He sighed suddenly, shoulders drooping down. He looked like a man who was tired, tired of life. Running a hair through his already messy read hair, he gave me a sideward glance. I looked down.
My heart sinked at his formal tone.
He seemed to have noticed my upset expression, for he sighed yet again before facing me fully. "Kumiko-chan…"
I hesitantly forced my eyes up to meet his gaze.
"Stop coming back to Club Prism."
My heart stopped and my body froze.
I opened my mouth in an attempt to voice my question and confusion, but no words would come out.
Marui's eyes softened when he saw my goldfish-out-of-the-bowl state, and he seemed to hesitate for a moment. But then his eyes closed and he shook his head. Reopening them, his gaze has hardened.
"Just…don't come back," his voice faltered, revealing what his eyes usually expressive eyes would not.
"…why?" My voice barely came out above a whisper, and it felt like it was lost to the suddenly very oppressive room.
My hands suddenly became sweaty and clammy as anguish washed over me and Marui just stood there looking at me as if I was supposed to understand.
Kumiko was a nice girl, and I truly enjoyed the times I spent with her.
Why did she have to suddenly say she liked me?

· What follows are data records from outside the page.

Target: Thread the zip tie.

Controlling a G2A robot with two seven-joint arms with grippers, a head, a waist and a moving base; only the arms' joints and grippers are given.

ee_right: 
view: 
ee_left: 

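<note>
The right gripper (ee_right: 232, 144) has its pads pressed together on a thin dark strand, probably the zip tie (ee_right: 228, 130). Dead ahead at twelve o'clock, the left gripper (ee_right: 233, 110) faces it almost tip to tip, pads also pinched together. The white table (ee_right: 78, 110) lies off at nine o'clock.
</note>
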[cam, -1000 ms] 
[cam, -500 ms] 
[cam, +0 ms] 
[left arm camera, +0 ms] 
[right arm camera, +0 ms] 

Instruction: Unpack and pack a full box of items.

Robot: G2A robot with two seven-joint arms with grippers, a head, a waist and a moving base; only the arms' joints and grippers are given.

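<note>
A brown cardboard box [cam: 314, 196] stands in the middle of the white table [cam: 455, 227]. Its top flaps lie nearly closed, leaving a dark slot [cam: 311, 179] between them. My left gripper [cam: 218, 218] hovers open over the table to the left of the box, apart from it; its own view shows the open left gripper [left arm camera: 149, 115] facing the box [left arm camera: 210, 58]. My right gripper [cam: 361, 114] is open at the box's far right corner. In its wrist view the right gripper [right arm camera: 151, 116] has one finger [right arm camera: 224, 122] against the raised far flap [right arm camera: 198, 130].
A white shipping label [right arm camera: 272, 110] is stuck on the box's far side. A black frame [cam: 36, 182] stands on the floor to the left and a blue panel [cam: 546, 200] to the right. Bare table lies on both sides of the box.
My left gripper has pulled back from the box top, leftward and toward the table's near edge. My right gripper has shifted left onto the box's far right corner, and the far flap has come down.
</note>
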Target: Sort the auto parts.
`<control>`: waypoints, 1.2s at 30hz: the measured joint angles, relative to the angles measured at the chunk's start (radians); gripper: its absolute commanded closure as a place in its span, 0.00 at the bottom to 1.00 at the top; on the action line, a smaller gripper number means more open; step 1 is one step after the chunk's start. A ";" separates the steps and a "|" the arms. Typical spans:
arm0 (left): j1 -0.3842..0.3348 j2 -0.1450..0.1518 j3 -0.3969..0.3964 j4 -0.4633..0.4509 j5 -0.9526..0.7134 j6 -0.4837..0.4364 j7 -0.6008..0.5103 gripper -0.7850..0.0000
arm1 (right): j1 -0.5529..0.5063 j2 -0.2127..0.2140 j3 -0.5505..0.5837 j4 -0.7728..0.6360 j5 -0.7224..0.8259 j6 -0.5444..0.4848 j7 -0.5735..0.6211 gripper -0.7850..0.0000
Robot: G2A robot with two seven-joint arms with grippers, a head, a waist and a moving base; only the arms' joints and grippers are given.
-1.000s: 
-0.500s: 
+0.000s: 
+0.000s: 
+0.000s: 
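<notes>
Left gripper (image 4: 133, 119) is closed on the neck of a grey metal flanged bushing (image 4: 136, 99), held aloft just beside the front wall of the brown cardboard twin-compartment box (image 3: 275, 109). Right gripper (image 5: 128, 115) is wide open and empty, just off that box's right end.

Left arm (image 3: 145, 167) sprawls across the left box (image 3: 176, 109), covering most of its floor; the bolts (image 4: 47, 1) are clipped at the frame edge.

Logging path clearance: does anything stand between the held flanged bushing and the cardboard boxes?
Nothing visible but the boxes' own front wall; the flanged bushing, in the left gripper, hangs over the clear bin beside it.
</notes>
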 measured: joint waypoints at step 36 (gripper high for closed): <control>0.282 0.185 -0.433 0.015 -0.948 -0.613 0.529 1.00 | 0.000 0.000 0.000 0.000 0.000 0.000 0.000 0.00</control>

It just made things so awkward!
It used to be fun; fun hanging with her, talking to her, making her laugh, making her blush and stammer…
It wasn't fun anymore.
She was supposed to be different from the other customers. To me, she was supposed to be different from the other women and girls that came here.
But then she said that that night.
And then she became like the rest of them. And I thought of Ruriko.
She was becoming like Ruriko.
…I rejected Ruriko too.
Yet she came back. Like what Kumiko is doing now.
It made being a host not fun anymore.
Looking at them and leading them on; it totally killed the pleasures of being a host.
I was supposed to make them happy, make them feel loved and wanted. But I had to make all the women who came here happy.
I could not be exclusive.
Being exclusive will make it hard to do my job. I surely could not charm another woman if all I had in my mind was the thought of another girl.
And I supposed that was why the Club Prism rule was in place. In fact, this rule is levied in probably all the host clubs in the country.
So why did they not get it? Did they ever read the rules and regulations brochures? Do they even bother?
I doubted it.
But I thought that Kumiko of all people would have, being the cautious and wary girl that she is.
My body remained stock-still, but my lips quivered as I waited Marui's response.
Moments of silence passed and yet he said nothing.
So I repeated myself, but my voice still hadn't fully returned.
The steely gaze has dissipated from Marui's eyes, and he looked at everywhere and anywhere but at me.
"It's…hard to explain." He spared me a glance. "Just don't come back. It makes things easier. For both of us."
For…both of us?
For both of us?
Did he not mean for him?
H-how can it ever be easier for me to not come back here?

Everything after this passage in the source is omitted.